Archive for July 2015
Lily Show
.
.
.
.
.
.
.
We are enjoying a period of wonderfully comfortable summer weather. Our variety of Asian lillies are popping open like a July Independence Day fireworks show.
The dew point temperature is in the refreshing 50s (F) and we are well-between rainfall events. The sunlight still lasts summer-long, but the grass has finally slowed to a reasonable rate of new growth. I hesitate to mention that I have spotted some leaves on the ground under one particular tree that has already decided to start the change process from green leaves to yellow.
It is the pause of breath before the big exhale toward fall. The raspberries have yielded a bumper crop this year, but the bushes now look like we’re arriving at the end of berry season. In contrast, the plum trees are just starting to reveal their fruit, cherry-sized green orbs becoming apparent.
Down the path a ways, one of our volunteer apple trees in the woods has decided to drop its fruit a little early this year, providing a trigger for another passing thought about the relative shortness of our growing season.

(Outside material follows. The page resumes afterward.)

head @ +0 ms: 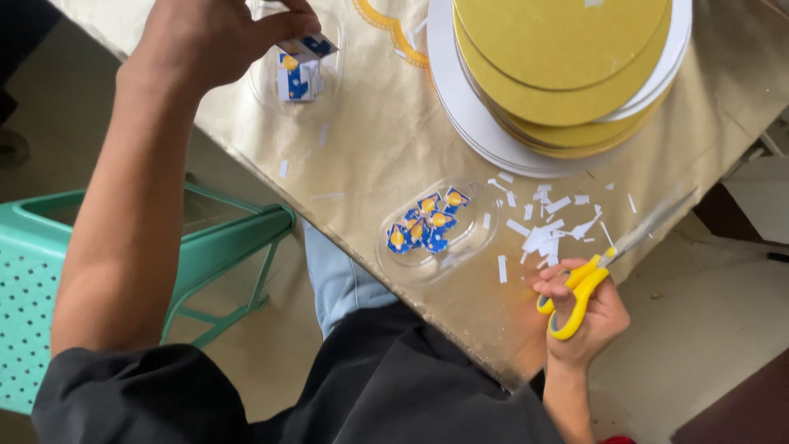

This time of year I find myself mystified by the incredibly extreme amount of change that happens across the span of seasons where we live. The number of what seem like endless winter days trekking along the frozen trail that Delilah and I stomp into the snow around the perimeter of our property becomes a surreal memory in relation to the lush green landscape and warm breezes we are treated to in July.
The colorful explosions of flowers like our lillies become an icing on the cake that is summertime.
.
.
.
.
.
.
.
.
.
.
Uninvited Supervisor
Cyndie and I were working on a little project in front of our house yesterday and I looked up and spotted someone spying on us. It looked like we were being supervised over the lip of the gutter.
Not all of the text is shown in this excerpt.